Work to complete: Transcribe the entries below exactly, starting with the line that has "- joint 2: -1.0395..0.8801" and stopping after the line that has "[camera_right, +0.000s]"; no pictures belong in the copy.

Records supplied:
◆ ◆ ◆

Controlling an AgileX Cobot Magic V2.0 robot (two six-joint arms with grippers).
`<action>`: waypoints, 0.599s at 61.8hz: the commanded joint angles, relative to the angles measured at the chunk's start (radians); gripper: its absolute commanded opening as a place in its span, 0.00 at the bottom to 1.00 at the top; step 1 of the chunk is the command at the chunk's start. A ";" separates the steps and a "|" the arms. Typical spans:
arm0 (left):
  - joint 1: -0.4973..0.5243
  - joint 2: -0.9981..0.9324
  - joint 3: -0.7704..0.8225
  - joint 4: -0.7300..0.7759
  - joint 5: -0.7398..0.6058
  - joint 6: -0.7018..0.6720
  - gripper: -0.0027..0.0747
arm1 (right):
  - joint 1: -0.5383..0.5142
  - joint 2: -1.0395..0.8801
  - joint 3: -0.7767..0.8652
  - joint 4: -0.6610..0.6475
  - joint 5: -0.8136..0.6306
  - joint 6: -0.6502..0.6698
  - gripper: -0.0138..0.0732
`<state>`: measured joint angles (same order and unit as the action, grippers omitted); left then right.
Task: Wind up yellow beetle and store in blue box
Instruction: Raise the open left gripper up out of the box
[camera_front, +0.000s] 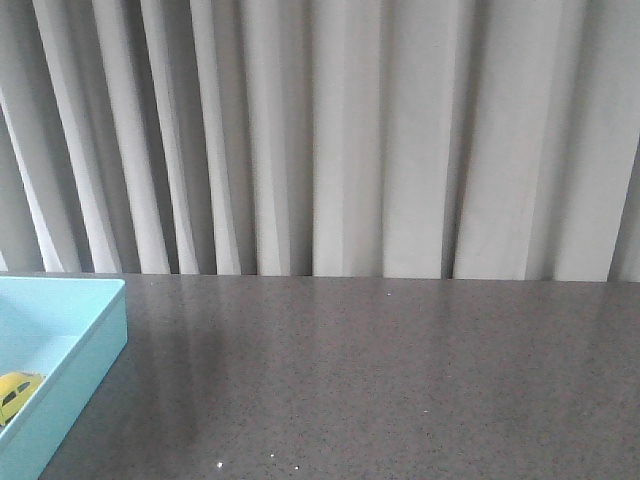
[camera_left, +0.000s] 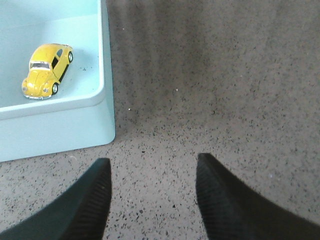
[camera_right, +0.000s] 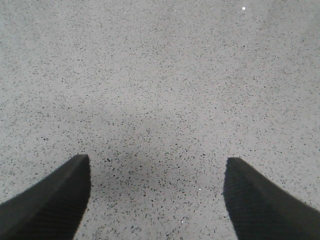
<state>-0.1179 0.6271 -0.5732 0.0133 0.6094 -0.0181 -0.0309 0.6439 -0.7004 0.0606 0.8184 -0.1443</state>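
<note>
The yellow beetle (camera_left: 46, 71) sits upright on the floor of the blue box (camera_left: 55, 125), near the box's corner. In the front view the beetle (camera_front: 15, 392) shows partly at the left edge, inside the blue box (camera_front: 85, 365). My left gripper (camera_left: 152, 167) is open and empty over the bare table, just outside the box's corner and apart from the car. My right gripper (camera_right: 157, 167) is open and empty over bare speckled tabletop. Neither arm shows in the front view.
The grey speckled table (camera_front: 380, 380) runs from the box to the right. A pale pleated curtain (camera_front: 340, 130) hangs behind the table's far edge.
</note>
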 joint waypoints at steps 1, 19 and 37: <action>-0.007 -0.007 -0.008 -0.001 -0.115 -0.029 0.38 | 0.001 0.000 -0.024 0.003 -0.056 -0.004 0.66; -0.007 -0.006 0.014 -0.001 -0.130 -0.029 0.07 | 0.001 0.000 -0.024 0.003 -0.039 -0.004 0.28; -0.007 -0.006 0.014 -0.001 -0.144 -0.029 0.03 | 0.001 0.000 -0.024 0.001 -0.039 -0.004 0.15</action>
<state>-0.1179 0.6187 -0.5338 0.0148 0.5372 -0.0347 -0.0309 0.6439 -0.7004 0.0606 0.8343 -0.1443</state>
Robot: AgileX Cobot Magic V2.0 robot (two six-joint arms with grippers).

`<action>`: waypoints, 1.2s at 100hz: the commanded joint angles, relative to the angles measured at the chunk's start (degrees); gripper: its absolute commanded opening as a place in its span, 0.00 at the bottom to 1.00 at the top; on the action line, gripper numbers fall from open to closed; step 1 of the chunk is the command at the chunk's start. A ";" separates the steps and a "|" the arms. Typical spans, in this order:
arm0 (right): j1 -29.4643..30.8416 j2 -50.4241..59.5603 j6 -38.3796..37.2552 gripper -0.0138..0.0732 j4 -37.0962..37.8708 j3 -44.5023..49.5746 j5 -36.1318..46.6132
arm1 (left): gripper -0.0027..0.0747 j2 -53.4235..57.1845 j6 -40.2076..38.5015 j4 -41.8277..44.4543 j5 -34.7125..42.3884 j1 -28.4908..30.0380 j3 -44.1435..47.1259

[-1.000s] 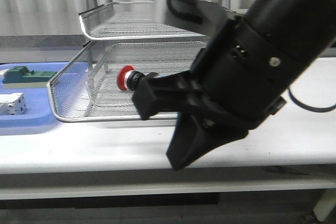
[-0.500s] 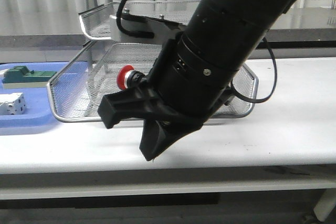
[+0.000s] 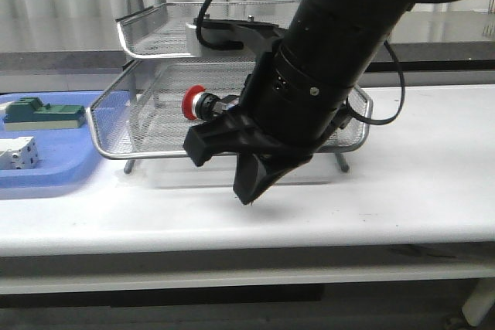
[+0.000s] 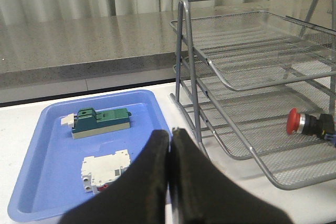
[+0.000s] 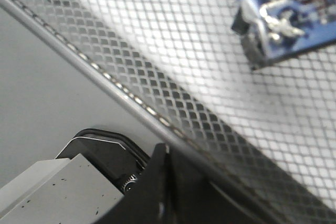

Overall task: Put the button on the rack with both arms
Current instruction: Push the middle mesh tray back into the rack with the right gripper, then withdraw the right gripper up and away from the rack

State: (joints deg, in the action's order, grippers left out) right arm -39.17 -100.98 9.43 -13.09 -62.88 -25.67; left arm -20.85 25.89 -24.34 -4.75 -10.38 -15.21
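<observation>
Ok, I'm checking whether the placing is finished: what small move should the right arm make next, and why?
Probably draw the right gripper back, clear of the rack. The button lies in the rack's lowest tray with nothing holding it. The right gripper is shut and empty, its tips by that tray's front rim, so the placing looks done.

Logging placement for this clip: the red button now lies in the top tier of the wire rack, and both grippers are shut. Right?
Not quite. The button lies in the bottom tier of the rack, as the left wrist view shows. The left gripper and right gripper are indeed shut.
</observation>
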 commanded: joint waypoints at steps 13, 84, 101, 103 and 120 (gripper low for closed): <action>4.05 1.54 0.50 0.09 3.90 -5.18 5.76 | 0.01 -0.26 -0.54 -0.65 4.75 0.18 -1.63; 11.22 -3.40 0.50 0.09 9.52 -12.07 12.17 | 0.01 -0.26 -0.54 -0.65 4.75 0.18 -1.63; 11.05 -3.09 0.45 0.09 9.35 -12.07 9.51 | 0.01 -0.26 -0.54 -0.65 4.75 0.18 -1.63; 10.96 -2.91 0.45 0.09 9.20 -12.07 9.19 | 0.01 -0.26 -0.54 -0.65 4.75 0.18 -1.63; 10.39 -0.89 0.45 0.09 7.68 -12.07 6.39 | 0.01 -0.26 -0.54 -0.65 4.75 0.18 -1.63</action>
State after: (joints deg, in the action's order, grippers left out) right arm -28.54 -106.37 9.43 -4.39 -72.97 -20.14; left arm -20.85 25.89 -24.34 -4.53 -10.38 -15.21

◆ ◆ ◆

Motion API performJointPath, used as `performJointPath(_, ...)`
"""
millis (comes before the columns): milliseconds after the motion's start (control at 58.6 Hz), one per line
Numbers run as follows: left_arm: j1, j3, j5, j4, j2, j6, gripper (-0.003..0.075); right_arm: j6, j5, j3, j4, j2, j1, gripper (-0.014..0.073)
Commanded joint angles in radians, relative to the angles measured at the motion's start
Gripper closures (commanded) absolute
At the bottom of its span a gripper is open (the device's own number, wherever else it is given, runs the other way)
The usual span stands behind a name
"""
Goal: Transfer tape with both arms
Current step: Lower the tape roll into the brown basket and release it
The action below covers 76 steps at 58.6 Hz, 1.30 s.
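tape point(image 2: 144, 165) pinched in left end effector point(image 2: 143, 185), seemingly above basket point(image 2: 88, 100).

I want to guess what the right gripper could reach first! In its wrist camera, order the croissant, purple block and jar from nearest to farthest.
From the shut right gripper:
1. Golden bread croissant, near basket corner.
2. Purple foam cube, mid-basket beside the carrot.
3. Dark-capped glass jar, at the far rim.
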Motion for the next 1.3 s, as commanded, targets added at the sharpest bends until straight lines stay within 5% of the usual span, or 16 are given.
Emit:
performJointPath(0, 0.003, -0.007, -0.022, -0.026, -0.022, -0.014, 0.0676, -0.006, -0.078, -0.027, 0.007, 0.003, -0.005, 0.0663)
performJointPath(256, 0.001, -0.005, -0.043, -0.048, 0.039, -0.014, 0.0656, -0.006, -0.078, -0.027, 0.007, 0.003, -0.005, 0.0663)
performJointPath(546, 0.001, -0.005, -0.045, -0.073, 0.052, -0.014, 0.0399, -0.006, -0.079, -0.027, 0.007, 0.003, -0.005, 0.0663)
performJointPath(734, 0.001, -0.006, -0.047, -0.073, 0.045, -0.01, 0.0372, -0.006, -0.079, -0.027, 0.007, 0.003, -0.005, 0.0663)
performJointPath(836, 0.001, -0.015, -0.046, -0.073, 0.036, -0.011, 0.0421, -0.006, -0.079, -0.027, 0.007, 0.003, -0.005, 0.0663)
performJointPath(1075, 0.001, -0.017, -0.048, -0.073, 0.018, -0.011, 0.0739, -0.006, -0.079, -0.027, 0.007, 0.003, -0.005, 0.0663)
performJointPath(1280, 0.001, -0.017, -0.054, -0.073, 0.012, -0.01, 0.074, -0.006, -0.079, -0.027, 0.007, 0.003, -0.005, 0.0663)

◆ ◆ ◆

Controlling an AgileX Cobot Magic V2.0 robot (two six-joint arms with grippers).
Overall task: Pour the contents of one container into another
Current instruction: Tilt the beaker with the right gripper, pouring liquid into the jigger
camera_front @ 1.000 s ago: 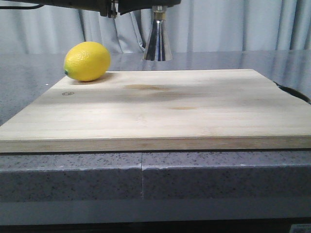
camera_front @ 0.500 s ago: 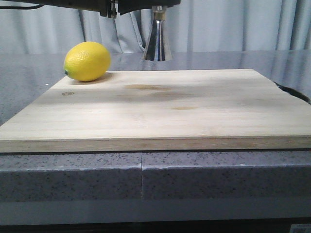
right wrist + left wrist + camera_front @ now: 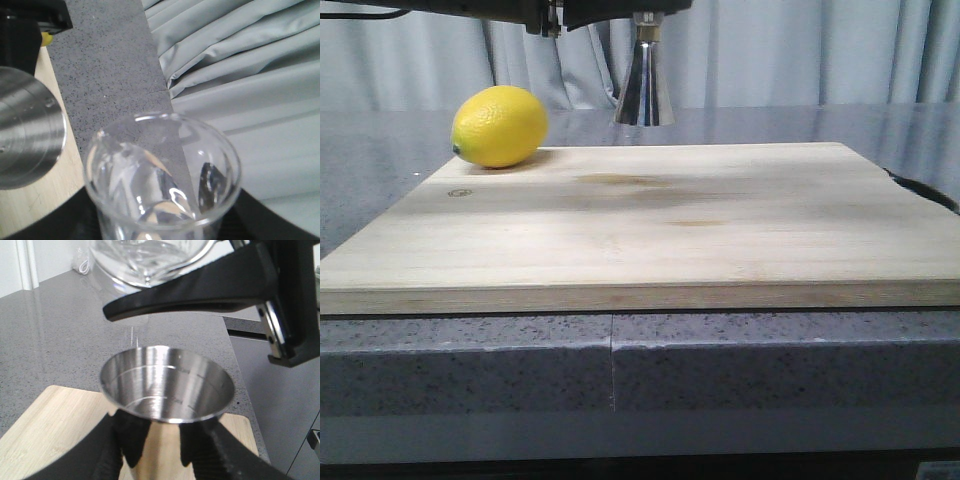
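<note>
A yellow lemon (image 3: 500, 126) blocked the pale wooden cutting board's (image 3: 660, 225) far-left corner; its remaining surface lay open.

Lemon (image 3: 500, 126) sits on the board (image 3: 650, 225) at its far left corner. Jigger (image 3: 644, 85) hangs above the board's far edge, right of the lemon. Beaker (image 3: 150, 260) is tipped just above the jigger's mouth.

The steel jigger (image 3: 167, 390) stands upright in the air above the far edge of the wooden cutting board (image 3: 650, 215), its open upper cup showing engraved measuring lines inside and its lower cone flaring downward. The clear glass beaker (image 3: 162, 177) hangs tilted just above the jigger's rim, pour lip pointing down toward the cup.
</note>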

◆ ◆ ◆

Reply:
  - joint 2: -1.0395..0.8801
  - joint 3: -0.7767..0.8652
  - joint 4: -0.6610..0.6475
  - joint 5: -0.8136..0.6306
  - joint 6: -0.6502..0.6698
  - gripper: -0.0138..0.0732
`<state>`: measured joint angles (same order and unit as the action, grippers omitted); left then right.
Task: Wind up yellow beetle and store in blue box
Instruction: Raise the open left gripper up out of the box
[camera_front, +0.000s] 
[camera_left, +0.000s] 
[camera_right, +0.000s] 

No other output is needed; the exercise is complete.